### How to complete this task
Your answer is to be every line of the material that includes the string "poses".
================================
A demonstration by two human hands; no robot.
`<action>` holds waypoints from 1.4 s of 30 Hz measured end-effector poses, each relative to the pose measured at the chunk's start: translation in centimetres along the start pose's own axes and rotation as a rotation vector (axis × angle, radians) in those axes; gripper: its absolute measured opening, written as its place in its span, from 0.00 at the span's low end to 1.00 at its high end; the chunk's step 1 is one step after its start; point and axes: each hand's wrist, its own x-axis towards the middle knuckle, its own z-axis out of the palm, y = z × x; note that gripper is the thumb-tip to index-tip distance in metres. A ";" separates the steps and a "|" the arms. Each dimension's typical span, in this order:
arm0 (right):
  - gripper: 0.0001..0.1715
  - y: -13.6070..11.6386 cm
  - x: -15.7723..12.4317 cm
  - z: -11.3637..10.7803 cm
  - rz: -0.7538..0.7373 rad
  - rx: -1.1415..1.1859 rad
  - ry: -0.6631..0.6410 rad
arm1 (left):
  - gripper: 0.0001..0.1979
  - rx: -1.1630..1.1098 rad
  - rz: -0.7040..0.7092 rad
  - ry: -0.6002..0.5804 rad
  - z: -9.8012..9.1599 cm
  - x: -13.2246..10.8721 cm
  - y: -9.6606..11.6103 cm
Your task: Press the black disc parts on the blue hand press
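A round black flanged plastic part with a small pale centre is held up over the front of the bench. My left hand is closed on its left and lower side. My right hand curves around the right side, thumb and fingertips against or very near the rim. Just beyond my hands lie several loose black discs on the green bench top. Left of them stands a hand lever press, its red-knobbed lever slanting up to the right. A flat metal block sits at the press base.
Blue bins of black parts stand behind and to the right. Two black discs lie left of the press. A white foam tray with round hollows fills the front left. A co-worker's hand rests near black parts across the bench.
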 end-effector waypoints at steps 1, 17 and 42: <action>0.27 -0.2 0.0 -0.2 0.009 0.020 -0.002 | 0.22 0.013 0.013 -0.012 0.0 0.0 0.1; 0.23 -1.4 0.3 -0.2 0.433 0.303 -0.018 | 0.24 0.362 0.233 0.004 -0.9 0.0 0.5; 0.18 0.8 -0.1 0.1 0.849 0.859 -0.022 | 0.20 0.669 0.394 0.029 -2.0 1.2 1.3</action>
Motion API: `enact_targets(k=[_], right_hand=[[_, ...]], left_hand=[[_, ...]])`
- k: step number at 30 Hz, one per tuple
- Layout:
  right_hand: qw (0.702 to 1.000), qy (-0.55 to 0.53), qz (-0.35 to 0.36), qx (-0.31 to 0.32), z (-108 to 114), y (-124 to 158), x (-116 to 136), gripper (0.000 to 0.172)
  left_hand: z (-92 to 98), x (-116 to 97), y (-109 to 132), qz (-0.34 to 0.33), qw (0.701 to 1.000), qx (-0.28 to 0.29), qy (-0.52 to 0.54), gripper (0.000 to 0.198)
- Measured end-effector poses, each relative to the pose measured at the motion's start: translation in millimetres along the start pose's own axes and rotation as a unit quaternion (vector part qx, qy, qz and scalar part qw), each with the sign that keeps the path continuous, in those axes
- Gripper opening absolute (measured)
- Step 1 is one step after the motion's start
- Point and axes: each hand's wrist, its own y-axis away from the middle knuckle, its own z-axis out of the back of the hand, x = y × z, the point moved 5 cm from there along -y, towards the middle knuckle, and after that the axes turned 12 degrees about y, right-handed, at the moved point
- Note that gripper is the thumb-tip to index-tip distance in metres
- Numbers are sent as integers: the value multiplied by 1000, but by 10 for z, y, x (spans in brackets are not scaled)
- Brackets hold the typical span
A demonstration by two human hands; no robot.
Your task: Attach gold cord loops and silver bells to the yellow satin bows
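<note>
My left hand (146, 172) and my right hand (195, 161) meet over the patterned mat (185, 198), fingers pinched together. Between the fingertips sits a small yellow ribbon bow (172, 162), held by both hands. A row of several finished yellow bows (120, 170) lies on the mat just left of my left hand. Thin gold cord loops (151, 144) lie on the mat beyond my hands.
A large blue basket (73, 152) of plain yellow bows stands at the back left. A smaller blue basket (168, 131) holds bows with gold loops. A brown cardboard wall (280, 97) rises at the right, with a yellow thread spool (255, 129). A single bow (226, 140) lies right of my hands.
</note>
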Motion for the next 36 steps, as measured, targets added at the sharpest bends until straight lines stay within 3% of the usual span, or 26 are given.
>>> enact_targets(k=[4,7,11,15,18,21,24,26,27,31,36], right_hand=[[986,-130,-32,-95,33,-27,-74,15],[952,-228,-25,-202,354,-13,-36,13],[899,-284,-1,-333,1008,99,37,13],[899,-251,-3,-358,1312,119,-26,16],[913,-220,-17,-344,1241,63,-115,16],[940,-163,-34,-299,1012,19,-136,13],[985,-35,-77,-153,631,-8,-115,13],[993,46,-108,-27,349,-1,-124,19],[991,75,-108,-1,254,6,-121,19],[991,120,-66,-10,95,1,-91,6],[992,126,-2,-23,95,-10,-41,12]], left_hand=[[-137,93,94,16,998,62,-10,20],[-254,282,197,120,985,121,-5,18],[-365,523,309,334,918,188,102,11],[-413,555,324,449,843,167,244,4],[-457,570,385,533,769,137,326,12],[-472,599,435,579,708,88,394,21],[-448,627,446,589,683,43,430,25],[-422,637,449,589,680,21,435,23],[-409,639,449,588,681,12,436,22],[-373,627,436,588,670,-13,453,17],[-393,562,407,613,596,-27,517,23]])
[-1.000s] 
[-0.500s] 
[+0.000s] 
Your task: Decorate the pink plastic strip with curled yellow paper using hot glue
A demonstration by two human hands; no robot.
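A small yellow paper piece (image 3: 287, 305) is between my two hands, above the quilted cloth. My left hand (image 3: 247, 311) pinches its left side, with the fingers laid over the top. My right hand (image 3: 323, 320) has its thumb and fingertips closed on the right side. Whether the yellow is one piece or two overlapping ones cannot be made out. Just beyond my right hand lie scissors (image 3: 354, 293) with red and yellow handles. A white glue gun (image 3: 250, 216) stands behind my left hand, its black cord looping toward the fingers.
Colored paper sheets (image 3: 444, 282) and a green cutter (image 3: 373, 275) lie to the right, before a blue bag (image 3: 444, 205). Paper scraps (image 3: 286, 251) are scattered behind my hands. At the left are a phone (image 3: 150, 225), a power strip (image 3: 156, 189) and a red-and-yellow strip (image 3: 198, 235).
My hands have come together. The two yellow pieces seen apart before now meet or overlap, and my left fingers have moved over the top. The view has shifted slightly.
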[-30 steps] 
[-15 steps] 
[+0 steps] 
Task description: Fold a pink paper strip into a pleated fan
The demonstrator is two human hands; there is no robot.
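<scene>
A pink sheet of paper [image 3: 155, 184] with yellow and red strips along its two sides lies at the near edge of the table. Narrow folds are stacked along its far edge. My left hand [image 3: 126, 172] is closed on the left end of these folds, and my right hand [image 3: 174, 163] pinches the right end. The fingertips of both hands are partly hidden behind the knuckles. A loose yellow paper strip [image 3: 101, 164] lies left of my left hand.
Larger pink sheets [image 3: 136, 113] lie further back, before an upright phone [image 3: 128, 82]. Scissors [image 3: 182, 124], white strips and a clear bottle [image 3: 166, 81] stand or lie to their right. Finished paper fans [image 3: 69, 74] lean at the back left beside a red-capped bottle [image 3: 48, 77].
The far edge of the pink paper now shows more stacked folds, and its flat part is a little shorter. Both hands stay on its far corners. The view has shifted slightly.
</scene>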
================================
### Written solution
`<action>` holds waypoints from 1.4 s of 30 Hz measured end-effector poses, each relative to the pose measured at the chunk's start: translation in centimetres along the start pose's own axes and rotation as a rotation vector (axis × angle, radians) in those axes; gripper: its absolute measured opening, written as its place in its span, from 0.00 at the span's low end to 1.00 at its high end; the chunk's step 1 is one step after its start; point and axes: each hand's wrist, its own x-axis towards the middle knuckle, its own z-axis out of the palm, y = z × x; note that gripper is the thumb-tip to index-tip distance in metres. A ";" separates the steps and a "|" the arms. Each dimension's typical span, in this order:
- Measured end-effector poses, each relative to the pose measured at the motion's start: translation in millimetres along the start pose's own axes and rotation as a unit quaternion (vector part qx, qy, qz and scalar part qw), each with the sign that keeps the path continuous, in those axes

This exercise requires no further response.